Maybe your grad is a movie or music nut, and you’re concerned about her monthly expense budget being blown on iTunes or in her local Best Buy store. If she has a Kindle Fire and shares your Amazon digital media library, you can enable parental controls on her device to prohibit purchases. If you don’t want to exercise that level of control, sharing a digital library still means that when she does make a purchase, you will know about it because as the primary account holder, you will receive an email receipt for every purchase made from her Fire.

8. When Dad or your grad has a Kindle Fire, you can easily gift apps, games, books, music and videos in the future, at a fraction of the cost of buying physical media (e.g., hard copy books, discs containing music, video games and movies, etc.) and without having to hassle with shipping.

If you share a digital library you can buy or download the gift item yourself and then just send Dad or your grad a note to say the new content is now available to be downloaded to his or her Fire. If you maintain separate libraries, gifting digital media on Amazon is as easy as clicking the “Give As A Gift” button.

9. You, your grad and Dad can all share a single Amazon Prime account to get shared access to free Prime Instant Videos and the Kindle Owners Lending Library.

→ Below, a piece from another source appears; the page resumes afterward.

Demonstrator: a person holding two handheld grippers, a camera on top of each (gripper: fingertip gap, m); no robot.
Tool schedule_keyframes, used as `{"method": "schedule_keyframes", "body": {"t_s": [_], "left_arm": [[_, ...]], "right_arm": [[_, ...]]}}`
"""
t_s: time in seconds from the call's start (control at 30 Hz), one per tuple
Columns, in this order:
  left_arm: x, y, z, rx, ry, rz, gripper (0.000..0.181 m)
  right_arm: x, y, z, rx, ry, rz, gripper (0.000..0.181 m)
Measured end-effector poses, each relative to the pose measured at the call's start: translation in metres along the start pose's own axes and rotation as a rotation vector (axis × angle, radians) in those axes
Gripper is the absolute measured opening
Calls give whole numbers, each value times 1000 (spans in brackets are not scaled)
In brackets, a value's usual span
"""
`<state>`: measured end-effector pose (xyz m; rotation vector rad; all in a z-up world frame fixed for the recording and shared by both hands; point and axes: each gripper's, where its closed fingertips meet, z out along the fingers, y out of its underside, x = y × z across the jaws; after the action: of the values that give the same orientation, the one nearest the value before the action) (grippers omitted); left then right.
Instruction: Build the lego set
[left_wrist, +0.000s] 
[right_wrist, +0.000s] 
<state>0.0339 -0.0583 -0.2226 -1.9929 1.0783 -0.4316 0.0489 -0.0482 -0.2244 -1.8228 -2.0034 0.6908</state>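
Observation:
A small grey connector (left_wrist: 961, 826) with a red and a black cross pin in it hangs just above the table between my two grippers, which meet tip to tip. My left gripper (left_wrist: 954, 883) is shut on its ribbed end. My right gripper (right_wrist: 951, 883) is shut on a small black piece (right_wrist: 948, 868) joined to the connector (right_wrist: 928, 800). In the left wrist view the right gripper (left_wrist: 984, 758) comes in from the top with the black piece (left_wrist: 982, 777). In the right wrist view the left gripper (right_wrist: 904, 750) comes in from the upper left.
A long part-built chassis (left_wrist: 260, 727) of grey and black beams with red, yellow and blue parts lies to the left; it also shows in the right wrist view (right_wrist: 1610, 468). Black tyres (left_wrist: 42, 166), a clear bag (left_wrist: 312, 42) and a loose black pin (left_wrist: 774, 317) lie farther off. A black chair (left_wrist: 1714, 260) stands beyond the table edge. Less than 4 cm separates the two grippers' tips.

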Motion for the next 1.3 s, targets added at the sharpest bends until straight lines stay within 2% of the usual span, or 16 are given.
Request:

Up to four people in the same family or household can share a single Amazon Prime account. All your Fires will have to be registered to a single account, and that account must be registered for Amazon Prime membership. But with those pieces in place, up two of you can stream Prime Instant Videos simultaneously (though they must be two different videos, you can’t both watch the same Prime Instant Video at the same time) and among the three of you, a single Kindle book can be checked out of the Kindle Owners Lending Library for free each month.

Note that the two-device limit on Prime Instant Videos only applies when trying to watch Prime Instant Videos simultaneously – if Dad wants to watch The Wild Bunch at 9am, you decide to stream His Girl Friday at noon and junior starts watching Doctor Who at 9PM, the two-device limit won’t apply.

10.  Even if Dad or your grad is far away, you can play games together if you’ve both got a Fire.

Many turn-based game apps are “social”, meaning that they allow for players in distant locations to play against one another. For example, EA Games’ Scrabble, Words With Friends, and Draw Something will all allow you to play against a specific rival and even chat with one another on-screen if you’re both logged in at the same time. Both of you must have the app on your Fires, but if you’re sharing a digital library you’ll only have to buy the app once.
$199 is a considerable chunk of money, but with all these benefits and types of cost savings, the Kindle Fire is still a value that’s tough to beat!